San Juan de la Cruz (1542-1591), a quien festejamos el 14 de diciembre, fue un gran místico y defensor de la reforma del Carmelo. Por este motivo, los Carmelitas Calzados, opositores a la reforma, lo hicieron secuestrar para obligarlo a renunciar a su posición. Después de meses de maltrato y tormento, una aliada de envergadura llega a anunciarle su liberación…
Toledo, 15 de agosto de 1578. Juan de la Cruz lleva casi nueve meses encerrado en un rincón de la estrecha celda que le sirve de prisión en el convento de las Carmelitas Calzadas. Para la festividad de Nuestra Señora, el cautivo había pedido permiso de celebrar Misa. Su captor se rio en su cara antes de declarar que no celebraría ninguna Misa hasta que renunciara a la reforma. A partir de entonces, comienzan sus sufrimientos.
Juan llora en silencio hasta el anochecer; entonces, una brillante luz blanca le hace alzar la cabeza y abrir los ojos, atónito. Ante él ve a una joven de impresionante belleza. Juan inmediatamente sabe quién es, pero está demasiado débil para levantarse.
“Ten paciencia, hijo mío”, le dice la Santísima Virgen, “porque tus pruebas pronto terminarán. Saldrás de la cárcel, dirás Misa y serás consolado”. “Madre de Dios —respondió entre lágrimas—, ¿cómo es posible? ¡Ni siquiera sé dónde estoy!”.

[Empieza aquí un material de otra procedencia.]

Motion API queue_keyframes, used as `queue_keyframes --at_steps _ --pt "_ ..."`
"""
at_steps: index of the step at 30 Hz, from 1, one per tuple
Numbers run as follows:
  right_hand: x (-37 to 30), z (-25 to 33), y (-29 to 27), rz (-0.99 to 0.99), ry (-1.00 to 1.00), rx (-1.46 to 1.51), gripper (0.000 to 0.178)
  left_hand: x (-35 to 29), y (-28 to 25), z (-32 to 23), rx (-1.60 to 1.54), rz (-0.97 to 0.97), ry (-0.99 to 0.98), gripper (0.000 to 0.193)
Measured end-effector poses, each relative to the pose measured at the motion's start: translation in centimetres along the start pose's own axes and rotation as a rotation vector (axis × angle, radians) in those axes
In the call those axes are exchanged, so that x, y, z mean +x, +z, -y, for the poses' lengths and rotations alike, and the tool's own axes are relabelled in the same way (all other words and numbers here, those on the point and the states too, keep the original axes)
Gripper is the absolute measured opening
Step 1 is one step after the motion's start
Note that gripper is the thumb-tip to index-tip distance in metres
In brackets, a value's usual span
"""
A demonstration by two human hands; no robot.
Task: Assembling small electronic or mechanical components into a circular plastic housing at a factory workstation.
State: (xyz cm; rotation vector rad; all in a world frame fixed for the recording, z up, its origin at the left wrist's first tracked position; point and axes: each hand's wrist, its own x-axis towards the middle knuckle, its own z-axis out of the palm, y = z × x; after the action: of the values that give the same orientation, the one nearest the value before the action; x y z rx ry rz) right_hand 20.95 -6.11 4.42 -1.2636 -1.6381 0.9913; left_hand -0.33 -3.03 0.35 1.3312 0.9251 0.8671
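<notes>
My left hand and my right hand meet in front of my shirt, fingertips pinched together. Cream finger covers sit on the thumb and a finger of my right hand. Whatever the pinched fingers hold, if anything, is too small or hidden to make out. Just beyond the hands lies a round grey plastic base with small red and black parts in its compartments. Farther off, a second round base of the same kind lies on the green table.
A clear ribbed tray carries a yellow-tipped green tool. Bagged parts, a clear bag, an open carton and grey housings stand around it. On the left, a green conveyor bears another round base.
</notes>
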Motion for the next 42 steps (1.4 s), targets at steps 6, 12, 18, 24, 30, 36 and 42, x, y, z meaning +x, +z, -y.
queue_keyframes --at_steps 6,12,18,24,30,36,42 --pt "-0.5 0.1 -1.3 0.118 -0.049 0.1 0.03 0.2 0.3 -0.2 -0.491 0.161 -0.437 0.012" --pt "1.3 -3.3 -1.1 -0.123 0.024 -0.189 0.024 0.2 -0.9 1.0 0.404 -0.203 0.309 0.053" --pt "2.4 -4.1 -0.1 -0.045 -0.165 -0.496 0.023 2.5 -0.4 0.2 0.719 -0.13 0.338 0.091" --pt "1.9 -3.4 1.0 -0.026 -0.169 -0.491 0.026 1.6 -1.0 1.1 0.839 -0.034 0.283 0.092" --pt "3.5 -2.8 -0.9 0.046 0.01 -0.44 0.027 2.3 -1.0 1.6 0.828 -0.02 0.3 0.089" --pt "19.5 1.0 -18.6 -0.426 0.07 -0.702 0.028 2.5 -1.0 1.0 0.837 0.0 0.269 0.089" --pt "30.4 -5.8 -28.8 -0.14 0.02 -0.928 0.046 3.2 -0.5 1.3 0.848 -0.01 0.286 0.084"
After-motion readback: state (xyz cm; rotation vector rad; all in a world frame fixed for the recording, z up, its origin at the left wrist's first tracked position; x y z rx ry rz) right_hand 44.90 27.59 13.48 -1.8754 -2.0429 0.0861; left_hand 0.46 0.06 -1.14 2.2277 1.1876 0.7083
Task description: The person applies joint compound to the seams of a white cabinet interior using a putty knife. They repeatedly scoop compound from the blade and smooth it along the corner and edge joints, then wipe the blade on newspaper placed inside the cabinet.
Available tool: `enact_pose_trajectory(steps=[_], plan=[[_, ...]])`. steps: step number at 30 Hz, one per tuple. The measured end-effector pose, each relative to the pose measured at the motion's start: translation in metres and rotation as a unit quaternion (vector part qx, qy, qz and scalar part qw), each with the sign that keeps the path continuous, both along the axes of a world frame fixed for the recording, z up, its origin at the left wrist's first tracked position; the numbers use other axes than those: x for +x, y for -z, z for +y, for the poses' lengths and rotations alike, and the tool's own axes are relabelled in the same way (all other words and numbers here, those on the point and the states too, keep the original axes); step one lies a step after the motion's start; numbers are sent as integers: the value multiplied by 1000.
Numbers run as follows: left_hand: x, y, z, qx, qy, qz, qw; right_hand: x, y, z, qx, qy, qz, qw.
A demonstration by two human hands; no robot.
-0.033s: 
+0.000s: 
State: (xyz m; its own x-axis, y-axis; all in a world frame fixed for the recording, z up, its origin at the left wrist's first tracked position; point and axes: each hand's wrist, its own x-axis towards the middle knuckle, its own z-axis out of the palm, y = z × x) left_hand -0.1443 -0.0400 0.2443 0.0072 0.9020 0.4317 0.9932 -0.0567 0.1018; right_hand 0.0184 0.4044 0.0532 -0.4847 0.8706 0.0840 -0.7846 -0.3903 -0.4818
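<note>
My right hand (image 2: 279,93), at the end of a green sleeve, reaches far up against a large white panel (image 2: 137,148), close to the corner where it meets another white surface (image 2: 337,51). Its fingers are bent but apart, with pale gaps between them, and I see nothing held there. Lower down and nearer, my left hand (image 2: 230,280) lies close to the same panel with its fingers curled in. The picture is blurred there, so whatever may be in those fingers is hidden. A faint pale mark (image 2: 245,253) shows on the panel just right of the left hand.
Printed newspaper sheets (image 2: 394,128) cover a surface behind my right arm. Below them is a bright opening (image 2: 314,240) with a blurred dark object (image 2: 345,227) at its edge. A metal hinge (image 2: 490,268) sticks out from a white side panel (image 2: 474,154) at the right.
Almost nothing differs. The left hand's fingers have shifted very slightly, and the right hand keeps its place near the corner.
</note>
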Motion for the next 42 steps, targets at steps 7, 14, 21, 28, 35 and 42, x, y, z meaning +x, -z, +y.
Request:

La Virgen sonríe y extiende la mano para tocarle la frente. Una suave calidez emana de Ella y una visión aparece en la mente de Juan: primero, una habitación; luego, un pasillo; después, la ventana de una muralla a cuyo pie, diez metros más abajo, corre el río Tajo. “Este es el camino que seguirás —continúa la Virgen—. No temas, yo estaré contigo”. “Reina del cielo —dice él entonces—, no tengo llave para salir de mi prisión”.
Luego María le muestra la cerradura, antes de coger uno de los clavos y desenroscarlo sin mucha dificultad. De hecho, no hace falta una llave, ya que el hierro del candado parece ceder. Uno o dos días bastarán para que ceda totalmente. El corazón de Juan comienza a acelerarse. Va a ser libre y es la Madre de Cristo quien viene a anunciárselo. “Dulce María —vuelve a preguntar—, perdona a tu siervo otra vez, pero estoy tan débil que apenas puedo mantenerme en pie. Y nunca me dejan solo». “Tendrás la fuerza —le promete— y el sueño de tus carceleros estará de tu parte”.
Ante la palabra de la Santa Madre, el pecho de Juan se llena de confianza y alegría. ¿Quién puede no creer una promesa que proviene de la boca de la Madre de Dios? Sintiendo que un extraño vigor lo invade, se arrodilla y se inclina ante su divina aliada. Cuando levanta la mirada, solo él queda en el calabozo. La noche del 17 al 18 de agosto todo sucedió tal como la Santísima Virgen lo había predicho.
Su terrible cautiverio alimentó escritos místicos y espirituales cristianos que se encuentran entre los más bellos de la espiritualidad católica.